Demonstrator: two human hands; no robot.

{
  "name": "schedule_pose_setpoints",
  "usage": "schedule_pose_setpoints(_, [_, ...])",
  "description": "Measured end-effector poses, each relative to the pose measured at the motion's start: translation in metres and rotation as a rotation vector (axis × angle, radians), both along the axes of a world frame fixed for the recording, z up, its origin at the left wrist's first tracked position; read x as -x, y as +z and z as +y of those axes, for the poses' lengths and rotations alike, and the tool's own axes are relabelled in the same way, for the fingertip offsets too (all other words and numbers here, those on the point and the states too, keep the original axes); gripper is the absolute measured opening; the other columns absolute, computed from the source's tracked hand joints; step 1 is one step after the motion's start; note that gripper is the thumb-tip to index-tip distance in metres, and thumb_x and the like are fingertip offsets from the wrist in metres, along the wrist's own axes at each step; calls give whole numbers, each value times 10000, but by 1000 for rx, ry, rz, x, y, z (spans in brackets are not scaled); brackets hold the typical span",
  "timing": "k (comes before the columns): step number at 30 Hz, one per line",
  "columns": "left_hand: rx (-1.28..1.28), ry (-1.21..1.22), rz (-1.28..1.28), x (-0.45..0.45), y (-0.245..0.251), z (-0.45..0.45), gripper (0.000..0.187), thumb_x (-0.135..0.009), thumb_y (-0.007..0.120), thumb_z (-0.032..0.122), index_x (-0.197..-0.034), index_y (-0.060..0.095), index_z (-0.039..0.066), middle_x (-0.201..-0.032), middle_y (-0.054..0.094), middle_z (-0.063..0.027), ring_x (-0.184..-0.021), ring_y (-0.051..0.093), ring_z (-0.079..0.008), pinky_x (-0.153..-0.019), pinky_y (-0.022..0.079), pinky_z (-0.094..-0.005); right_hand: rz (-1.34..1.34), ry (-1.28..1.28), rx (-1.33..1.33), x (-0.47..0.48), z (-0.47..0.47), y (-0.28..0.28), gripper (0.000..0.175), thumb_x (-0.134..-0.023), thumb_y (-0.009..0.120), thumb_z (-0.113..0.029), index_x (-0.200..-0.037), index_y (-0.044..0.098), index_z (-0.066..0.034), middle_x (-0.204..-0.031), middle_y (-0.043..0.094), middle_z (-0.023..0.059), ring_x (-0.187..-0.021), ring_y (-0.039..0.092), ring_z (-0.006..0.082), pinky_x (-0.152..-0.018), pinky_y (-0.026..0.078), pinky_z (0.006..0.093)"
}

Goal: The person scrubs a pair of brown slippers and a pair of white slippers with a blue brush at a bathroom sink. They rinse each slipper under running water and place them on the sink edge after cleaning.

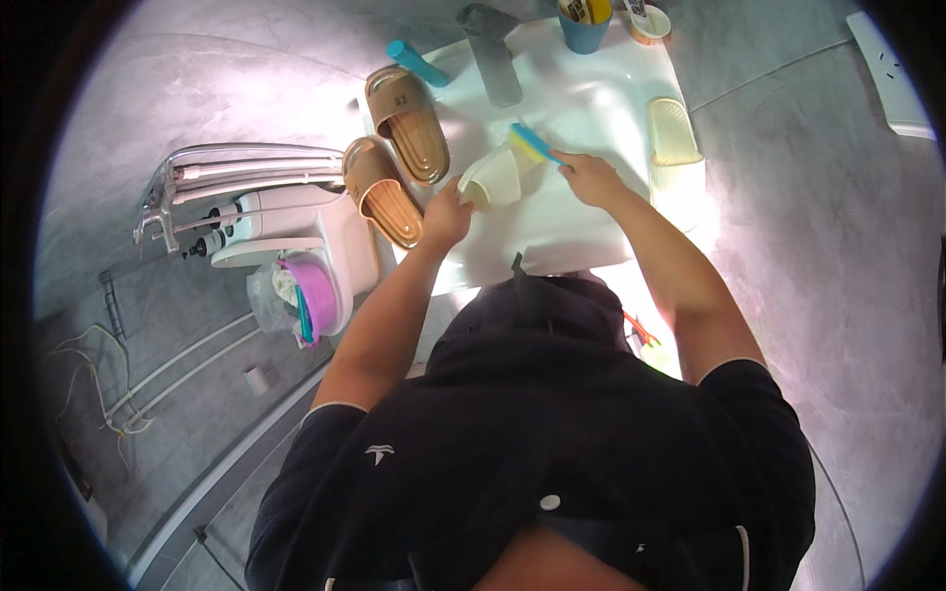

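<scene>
My left hand (448, 216) grips a cream slide slipper (494, 182) by its near end, holding it over the white washbasin (543, 240). In my right hand (591, 179) is a blue scrub brush (538, 142), its yellow bristles resting against the slipper's far end. Another pale slipper (675, 159) lies on the right rim of the basin. To the left of my left hand are two tan slippers (417, 140), (383, 199) at the basin's left edge. The grey faucet (494, 66) stands at the back of the basin.
A turquoise tube (417, 63) lies on the back left rim. At the back right stand a blue cup (586, 29) and a small white cup (650, 26). Left are pump bottles (207, 244), a purple tub (316, 295) and a metal shower mixer (155, 210).
</scene>
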State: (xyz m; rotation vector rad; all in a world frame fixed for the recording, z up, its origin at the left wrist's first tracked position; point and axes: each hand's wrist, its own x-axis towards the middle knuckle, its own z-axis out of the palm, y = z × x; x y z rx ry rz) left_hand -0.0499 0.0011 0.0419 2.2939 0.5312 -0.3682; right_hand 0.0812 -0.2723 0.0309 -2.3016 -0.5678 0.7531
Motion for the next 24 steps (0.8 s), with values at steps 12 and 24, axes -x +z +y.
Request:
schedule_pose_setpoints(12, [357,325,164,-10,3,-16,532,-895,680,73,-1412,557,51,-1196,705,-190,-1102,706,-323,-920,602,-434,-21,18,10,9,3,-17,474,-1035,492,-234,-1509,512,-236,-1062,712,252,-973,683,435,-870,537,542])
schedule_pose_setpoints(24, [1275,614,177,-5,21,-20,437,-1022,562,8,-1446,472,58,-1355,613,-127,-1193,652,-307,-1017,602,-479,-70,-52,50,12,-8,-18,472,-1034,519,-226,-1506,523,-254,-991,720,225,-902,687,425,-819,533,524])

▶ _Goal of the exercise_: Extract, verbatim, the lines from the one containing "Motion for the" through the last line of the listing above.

▶ _Reply_:
Motion for the next 24 steps (0.8 s), with values at steps 12 and 24, axes -x +z +y.
Request:
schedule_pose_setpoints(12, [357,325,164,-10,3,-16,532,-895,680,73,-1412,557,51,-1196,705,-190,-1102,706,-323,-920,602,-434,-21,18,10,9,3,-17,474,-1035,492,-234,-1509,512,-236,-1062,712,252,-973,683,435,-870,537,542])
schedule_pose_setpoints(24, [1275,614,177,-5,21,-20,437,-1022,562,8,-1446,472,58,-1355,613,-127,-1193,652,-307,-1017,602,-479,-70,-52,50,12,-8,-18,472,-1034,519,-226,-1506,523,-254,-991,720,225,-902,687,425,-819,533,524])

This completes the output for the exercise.